Mass demonstrations are taking place in almost every major city. So far more than ten people have been killed by the police, although the protesters claim the security forces have carted off many more bodies. And as much as the parties and the Maoists try to claim ownership of the protests, they are bigger than any one organization. Professors, civil servants, lawyers, even a gay rights group, have declared their allegiance to "the movement." But the movement itself is largely made up of teenage or twenty-something kids in Nirvana and Metallica T-shirts. "You cannot say this is the Maoists, or the parties," says Bodriganal as we watch another pitched battle a street away, where police and demonstrators hurl bricks at each other over a barricade of burning tires. "Doctors, engineers, pilots are all there. It's the people."

The downside of that is that with no leader, no ideology and no apparent organization, the protests have no discernible direction.

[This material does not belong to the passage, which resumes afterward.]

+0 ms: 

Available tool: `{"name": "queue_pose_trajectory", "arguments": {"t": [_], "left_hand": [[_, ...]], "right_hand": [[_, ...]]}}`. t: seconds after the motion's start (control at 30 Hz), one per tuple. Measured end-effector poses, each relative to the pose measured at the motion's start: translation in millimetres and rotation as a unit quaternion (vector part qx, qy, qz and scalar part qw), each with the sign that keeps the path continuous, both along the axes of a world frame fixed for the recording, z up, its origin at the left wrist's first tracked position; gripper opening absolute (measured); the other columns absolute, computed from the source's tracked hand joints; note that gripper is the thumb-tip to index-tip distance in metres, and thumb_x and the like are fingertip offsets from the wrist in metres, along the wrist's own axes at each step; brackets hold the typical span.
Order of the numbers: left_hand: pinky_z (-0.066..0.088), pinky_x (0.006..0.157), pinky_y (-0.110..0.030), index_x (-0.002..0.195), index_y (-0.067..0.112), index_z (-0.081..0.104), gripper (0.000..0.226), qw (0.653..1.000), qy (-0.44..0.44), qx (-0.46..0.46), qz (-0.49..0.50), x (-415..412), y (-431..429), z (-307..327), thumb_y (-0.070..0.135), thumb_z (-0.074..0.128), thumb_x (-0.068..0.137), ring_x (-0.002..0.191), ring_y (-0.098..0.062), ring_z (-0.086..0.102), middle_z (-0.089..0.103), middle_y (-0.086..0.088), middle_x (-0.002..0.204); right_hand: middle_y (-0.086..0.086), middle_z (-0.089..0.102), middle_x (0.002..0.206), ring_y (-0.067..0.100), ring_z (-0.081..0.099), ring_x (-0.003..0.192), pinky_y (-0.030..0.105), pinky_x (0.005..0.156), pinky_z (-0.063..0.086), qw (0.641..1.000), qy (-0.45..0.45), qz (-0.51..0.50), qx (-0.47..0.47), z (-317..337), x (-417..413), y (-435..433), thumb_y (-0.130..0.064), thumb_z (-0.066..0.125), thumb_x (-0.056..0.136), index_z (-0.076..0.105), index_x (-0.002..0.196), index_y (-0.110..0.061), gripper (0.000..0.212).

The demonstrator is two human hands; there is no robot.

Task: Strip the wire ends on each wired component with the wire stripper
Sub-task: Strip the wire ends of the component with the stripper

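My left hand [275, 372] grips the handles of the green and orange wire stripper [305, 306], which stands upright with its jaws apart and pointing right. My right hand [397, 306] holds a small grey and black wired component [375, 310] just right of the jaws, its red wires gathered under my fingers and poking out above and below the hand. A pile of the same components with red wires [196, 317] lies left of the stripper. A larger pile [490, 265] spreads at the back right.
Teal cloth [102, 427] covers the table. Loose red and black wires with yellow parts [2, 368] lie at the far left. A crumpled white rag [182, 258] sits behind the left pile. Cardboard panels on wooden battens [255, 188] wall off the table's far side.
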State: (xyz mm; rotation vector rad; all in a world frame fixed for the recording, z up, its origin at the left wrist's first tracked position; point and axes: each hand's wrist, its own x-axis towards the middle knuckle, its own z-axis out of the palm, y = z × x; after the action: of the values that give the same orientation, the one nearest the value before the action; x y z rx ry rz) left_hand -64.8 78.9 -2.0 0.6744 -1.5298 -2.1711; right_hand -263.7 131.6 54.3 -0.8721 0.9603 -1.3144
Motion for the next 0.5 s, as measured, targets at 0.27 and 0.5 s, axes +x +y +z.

Political party leaders had promised that today hundreds of thousands of people would march on the palace and demand Gyanendra's head. Instead, with the palace merely a few miles away, the demonstrators chose to confront the police and army deployed along Kathmandu's ring road, turning it into a circle of fire around the capital. At least three people died when police opened fire on one protest in Kalanki to the southwest, and all afternoon the entire city was wailing with ambulance sirens.

Protesters chant that they want the King to go. But in conversation they admit they cannot envisage their kingdom without a monarchy. Some speak of their frustration. Others, some mere children, are simply exhilarated at the chance to throw rocks at authority: before the violence started, many were singing and dancing in the streets."We're having some fun here, aren't we?" one shouted to me as he hurled brick after brick. Perhaps. But people are dying, and neither Bogriganal or I see anyone with a plan that will stop it.